The snails habitat is extreme. They live several miles below the ocean surface on searing hydrothermal vents, which are bathed in toxic chemicals and can reach temperatures of more than 300C (572F). The snails entire bodies and lifestyles revolve around bacteria growing inside a special pouch in their throat, which convert chemicals pouring out of the vents into energy and thereby provide all the snails food.

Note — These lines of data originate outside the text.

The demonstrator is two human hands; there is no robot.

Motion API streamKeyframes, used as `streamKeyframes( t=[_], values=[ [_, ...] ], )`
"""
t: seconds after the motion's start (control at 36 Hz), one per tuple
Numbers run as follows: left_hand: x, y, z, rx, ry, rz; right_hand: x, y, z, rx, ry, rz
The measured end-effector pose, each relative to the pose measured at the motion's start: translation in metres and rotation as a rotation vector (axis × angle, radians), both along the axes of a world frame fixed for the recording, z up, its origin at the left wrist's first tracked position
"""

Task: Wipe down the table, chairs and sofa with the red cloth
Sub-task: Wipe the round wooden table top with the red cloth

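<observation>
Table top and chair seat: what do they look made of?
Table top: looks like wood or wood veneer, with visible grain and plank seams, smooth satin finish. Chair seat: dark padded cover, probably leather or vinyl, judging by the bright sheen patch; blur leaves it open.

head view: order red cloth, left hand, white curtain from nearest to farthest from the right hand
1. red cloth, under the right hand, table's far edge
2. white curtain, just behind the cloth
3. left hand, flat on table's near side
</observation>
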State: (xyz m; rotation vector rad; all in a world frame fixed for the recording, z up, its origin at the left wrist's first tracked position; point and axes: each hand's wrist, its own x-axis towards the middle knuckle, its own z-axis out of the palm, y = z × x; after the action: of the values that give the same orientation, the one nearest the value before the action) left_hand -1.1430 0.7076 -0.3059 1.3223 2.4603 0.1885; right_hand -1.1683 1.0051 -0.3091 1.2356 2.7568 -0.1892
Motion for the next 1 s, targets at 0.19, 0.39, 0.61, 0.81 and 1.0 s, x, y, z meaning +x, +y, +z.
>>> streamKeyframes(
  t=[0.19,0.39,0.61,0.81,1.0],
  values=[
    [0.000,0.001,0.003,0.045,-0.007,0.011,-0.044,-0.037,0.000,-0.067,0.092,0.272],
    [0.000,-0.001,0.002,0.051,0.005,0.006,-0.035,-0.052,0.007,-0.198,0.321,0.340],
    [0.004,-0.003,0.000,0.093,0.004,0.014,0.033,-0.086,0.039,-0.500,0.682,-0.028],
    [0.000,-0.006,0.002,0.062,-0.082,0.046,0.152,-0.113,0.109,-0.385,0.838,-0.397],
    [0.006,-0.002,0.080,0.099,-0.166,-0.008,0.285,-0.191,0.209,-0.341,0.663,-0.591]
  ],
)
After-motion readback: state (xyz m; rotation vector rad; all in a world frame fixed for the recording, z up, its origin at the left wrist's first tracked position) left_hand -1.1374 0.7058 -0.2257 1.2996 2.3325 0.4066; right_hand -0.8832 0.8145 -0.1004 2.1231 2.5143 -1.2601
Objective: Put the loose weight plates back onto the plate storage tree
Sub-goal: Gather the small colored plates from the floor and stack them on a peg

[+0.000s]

To keep their microbes well fed, scaly-foot snails evolved enormous gills to absorb oxygen and chemicals from seawater, then deliver it by way of their bloodstream and a hugely capacious heart. A human heart of equivalent proportions would be the size of our heads. In 2019, scientists worked out that the scales on the snails foot are not to protect against predatory attack but to avert a toxic threat that comes from within. The bacteria stashed in a scaly-foot snails throat release sulphur as a waste product, which is deadly to snails (its a common active ingredient in slug and snail-killing pellets).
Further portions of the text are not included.